Problem requirements: Return exactly those lines of the material below that fall between the line holding "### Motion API" and the line holding "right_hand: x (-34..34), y", inclusive.

Data section:

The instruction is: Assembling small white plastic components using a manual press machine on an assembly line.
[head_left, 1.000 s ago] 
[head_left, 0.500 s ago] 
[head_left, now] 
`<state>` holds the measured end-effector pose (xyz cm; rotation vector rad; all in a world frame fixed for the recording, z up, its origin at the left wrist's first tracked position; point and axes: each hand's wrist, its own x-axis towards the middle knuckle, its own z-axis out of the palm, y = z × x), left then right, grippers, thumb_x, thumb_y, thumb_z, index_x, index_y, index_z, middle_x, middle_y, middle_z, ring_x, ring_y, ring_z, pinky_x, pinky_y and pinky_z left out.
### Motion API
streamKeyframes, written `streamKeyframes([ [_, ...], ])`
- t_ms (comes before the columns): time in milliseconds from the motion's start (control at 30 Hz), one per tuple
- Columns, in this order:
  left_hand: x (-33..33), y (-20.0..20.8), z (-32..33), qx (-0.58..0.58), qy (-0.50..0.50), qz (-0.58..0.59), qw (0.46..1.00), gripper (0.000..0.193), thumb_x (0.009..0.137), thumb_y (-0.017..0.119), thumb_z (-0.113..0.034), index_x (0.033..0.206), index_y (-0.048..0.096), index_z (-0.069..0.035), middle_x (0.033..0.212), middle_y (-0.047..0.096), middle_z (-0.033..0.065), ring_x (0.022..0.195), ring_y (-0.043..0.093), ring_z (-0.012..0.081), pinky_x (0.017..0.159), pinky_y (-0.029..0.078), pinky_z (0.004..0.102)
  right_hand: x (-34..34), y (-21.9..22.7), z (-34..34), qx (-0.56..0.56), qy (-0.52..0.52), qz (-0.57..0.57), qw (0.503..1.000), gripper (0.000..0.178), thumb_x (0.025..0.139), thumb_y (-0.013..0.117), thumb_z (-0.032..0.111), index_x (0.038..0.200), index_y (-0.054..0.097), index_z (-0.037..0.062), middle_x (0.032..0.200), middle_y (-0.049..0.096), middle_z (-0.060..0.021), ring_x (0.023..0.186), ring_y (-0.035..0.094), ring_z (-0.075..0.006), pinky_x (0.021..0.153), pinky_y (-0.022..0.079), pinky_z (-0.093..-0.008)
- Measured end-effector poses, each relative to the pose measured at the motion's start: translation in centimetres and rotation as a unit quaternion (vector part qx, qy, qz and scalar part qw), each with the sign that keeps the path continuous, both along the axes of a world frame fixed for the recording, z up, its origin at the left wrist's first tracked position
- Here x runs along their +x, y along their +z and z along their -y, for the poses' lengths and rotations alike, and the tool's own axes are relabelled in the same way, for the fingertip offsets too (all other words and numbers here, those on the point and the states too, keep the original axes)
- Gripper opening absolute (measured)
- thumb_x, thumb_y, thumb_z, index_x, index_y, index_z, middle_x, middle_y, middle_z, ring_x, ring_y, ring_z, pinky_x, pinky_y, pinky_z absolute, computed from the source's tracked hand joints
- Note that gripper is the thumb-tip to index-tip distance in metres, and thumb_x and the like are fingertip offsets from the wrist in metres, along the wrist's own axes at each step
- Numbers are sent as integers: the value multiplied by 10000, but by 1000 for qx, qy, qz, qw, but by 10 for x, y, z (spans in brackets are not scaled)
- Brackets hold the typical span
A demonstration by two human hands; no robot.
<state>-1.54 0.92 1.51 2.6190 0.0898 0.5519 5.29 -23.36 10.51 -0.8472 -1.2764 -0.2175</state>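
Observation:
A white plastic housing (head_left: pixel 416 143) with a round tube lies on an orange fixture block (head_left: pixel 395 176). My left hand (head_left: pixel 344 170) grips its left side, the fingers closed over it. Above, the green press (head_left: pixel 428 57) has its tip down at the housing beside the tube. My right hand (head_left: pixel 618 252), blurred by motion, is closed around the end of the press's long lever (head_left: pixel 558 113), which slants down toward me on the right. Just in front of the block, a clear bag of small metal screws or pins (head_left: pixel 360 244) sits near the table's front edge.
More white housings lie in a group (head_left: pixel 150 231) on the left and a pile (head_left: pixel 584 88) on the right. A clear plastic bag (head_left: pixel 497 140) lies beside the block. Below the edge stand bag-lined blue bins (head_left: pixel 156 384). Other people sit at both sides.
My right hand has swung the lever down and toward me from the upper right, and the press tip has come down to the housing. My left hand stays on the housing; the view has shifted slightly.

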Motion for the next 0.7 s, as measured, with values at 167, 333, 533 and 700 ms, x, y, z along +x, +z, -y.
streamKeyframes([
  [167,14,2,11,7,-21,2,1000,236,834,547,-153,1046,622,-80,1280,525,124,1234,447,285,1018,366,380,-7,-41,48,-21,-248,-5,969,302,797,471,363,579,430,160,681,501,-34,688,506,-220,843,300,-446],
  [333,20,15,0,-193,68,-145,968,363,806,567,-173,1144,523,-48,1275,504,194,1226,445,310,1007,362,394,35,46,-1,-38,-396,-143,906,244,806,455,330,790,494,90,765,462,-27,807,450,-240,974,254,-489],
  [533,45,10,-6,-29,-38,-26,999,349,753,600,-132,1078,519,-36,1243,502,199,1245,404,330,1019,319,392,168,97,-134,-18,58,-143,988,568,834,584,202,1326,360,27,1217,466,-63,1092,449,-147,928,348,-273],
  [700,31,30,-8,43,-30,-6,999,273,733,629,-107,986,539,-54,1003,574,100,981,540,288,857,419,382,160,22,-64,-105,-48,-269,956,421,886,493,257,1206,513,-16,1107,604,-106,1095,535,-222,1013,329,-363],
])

The answer:
### Motion API
streamKeyframes, written `streamKeyframes([ [_, ...], ])`
- t_ms (comes before the columns): time in milliseconds from the motion's start (control at 30 Hz), one per tuple
- Columns, in this order:
  left_hand: x (-33..33), y (-20.0..20.8), z (-32..33), qx (-0.58..0.58), qy (-0.50..0.50), qz (-0.58..0.59), qw (0.46..1.00), gripper (0.000..0.193), thumb_x (0.009..0.137), thumb_y (-0.017..0.119), thumb_z (-0.113..0.034), index_x (0.033..0.206), index_y (-0.048..0.096), index_z (-0.069..0.035), middle_x (0.033..0.212), middle_y (-0.047..0.096), middle_z (-0.033..0.065), ring_x (0.022..0.195), ring_y (-0.043..0.093), ring_z (-0.012..0.081), pinky_x (0.017..0.159), pinky_y (-0.029..0.078), pinky_z (0.004..0.102)
  right_hand: x (-34..34), y (-21.9..22.7), z (-34..34), qx (-0.56..0.56), qy (-0.52..0.52), qz (-0.57..0.57), qw (0.503..1.000), gripper (0.000..0.178), thumb_x (0.025..0.139), thumb_y (-0.013..0.117), thumb_z (-0.032..0.111), index_x (0.038..0.200), index_y (-0.054..0.097), index_z (-0.037..0.062), middle_x (0.032..0.200), middle_y (-0.049..0.096), middle_z (-0.060..0.021), ring_x (0.023..0.186), ring_y (-0.035..0.094), ring_z (-0.075..0.006), pinky_x (0.021..0.153), pinky_y (-0.022..0.079), pinky_z (-0.093..-0.008)

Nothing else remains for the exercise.